While advisers have to be proactive in contacting clients about super legislation, Ms Brown said the greater onus is on clients to better engage themselves in SMSF legislative requirements.
“[Advisers have] been very proactive in speaking to our clients and telling them now what is law, but my concern is that there may be people without the appropriate advice attempting to organise their affairs accordingly based on things that actually aren’t coming to fruition,” she said.
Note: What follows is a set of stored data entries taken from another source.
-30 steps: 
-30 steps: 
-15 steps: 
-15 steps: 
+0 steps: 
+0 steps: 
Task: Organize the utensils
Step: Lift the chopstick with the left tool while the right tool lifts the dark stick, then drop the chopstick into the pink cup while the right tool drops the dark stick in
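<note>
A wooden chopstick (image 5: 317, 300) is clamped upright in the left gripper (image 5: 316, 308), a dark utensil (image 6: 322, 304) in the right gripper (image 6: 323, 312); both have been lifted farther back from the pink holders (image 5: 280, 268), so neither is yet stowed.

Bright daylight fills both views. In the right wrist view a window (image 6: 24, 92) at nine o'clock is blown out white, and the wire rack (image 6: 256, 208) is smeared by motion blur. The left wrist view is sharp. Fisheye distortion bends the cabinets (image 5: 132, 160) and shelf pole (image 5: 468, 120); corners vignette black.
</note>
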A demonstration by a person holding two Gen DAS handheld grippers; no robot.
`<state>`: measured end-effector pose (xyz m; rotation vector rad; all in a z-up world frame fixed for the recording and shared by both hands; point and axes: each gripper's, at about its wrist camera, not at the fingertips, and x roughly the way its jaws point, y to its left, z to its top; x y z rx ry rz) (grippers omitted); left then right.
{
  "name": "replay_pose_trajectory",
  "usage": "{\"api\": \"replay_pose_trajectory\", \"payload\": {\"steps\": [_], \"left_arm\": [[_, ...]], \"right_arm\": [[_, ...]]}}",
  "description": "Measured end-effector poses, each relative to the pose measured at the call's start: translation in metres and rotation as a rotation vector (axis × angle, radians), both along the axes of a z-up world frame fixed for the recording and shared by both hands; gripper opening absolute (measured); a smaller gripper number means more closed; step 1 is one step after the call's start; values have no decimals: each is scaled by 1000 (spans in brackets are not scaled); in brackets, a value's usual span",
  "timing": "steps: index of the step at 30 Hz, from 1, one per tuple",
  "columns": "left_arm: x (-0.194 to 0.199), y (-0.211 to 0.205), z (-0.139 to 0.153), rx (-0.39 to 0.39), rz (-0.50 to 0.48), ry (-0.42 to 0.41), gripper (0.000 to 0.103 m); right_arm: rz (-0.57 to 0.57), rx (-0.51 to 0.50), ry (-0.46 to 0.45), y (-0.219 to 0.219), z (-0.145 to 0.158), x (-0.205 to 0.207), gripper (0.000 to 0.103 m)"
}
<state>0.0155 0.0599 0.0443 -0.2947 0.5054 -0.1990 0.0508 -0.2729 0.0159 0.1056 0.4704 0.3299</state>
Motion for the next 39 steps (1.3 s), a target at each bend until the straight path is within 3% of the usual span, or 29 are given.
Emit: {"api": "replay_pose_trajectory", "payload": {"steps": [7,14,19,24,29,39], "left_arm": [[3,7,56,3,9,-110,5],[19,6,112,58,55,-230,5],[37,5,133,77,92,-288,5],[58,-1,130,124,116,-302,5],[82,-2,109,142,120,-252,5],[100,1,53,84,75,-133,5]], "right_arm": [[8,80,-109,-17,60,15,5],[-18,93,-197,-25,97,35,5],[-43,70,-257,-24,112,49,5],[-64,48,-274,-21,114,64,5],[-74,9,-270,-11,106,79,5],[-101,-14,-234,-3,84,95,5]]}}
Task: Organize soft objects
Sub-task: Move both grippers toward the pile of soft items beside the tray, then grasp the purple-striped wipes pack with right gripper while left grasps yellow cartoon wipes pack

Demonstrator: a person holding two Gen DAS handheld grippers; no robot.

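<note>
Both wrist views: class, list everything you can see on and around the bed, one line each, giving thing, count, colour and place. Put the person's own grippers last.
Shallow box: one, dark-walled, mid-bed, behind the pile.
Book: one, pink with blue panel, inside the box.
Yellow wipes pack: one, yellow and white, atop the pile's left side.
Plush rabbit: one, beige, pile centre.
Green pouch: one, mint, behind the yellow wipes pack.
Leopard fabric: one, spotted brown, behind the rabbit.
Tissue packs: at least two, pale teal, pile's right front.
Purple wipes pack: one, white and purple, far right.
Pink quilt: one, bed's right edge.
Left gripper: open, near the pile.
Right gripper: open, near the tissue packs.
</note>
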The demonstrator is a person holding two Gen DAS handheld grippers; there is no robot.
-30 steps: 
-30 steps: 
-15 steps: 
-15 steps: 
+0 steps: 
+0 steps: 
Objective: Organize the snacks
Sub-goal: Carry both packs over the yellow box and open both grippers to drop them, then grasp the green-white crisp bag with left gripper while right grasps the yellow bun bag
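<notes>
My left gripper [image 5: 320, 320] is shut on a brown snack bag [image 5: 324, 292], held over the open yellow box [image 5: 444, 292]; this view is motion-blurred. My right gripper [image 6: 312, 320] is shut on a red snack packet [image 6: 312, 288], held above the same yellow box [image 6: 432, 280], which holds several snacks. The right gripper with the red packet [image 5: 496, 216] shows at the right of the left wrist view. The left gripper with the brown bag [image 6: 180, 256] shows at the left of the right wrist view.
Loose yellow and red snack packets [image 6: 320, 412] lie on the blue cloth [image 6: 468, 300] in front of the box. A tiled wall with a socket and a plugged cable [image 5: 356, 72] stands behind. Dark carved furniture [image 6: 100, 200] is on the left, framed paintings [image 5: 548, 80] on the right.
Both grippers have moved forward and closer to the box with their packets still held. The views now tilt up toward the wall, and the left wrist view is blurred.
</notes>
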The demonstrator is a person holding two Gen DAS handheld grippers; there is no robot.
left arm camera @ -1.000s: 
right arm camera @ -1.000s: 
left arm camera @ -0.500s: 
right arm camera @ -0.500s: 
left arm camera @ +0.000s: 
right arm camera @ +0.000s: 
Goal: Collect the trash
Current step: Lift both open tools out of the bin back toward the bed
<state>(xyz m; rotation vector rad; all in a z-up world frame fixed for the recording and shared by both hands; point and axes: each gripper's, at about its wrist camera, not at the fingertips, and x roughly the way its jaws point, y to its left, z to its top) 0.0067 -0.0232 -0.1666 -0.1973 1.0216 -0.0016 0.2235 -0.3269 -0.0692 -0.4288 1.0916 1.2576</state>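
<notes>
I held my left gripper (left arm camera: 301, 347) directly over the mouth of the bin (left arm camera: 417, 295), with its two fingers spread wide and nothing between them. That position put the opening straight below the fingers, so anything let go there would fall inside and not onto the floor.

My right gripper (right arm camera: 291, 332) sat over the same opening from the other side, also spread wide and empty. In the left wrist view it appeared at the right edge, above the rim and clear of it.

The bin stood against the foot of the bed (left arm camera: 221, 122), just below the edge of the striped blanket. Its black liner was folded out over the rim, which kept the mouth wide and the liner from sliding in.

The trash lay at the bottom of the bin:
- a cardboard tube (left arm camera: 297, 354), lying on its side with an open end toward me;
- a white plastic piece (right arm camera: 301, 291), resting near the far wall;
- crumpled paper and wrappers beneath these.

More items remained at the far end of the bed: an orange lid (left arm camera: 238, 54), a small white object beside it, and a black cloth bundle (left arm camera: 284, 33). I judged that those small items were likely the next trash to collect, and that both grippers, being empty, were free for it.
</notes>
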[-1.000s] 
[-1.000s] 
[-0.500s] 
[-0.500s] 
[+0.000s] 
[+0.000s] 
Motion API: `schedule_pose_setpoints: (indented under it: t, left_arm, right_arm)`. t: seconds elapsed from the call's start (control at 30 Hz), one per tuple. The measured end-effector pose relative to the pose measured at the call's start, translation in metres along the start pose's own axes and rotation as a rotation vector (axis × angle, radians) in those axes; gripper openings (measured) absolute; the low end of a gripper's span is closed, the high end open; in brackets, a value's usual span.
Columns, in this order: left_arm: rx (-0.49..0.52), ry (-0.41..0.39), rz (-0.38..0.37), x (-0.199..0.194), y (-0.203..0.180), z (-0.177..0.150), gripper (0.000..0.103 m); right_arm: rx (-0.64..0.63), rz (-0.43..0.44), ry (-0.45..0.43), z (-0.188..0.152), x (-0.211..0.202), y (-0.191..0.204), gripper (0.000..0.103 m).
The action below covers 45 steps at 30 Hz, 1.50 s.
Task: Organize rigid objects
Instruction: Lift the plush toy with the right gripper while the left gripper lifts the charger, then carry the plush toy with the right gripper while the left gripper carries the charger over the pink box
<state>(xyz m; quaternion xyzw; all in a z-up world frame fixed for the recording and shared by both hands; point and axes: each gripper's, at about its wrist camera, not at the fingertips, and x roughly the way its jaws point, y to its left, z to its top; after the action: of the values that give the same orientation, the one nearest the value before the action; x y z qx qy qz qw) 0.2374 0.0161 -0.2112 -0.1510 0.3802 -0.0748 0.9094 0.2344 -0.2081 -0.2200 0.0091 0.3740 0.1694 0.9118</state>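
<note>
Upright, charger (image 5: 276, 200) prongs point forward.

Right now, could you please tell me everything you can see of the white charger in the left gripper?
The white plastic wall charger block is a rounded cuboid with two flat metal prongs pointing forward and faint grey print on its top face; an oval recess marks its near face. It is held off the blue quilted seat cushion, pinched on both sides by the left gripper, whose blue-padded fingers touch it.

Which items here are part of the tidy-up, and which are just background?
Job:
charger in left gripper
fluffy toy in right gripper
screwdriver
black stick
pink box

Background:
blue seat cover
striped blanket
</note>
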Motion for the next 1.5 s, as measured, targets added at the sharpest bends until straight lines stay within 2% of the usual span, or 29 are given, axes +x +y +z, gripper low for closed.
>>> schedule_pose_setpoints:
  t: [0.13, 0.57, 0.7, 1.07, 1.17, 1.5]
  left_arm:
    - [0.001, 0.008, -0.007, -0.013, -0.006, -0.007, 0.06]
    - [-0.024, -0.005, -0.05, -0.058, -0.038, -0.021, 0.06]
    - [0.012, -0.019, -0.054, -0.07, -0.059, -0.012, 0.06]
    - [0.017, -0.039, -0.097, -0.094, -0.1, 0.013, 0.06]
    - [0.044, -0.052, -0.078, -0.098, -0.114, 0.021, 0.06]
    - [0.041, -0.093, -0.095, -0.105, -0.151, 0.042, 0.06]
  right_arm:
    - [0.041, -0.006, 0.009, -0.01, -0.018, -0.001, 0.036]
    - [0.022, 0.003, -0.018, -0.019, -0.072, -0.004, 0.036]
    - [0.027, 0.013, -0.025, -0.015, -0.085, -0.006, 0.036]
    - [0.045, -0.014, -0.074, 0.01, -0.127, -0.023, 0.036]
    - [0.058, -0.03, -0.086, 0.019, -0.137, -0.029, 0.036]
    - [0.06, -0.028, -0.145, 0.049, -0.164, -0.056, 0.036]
“We’ve still got people thinking that the May budget proposals are coming into play, so I hope that we see in the media and in that space, that after all this conversation and debate, what is actually happening and what isn’t happening, so people are making decisions based on the right information.”



Good point George
I’d like to know how a market linked pension (non-commutable) is going to be treated for the 1.6M cap? Will the excess be allowed to be commuted? If a client has both market linked and allocated pensions, will they be forced to commute part of the allocated pension? Perhaps a suggestion for a future article?
my understanding is that a MLIS will be assessed against the transfer balance cap, using the annual income amount multiplied by the clients remaining life expectancy ( i think using schedule 1B of SISA) , whereas a defined benefit pension will use the annual income multiplied by 16 to determine assessmnet against the Transfer balance cap.
How does that work when the income amount varies in line with the balance?
Isn’t the headline misleading? The example give, the $500k limit, was only a proposal. It wasn’t enacted and as such wasn’t law. Therefore no law has been scrapped. Please ensure that headlines are factual.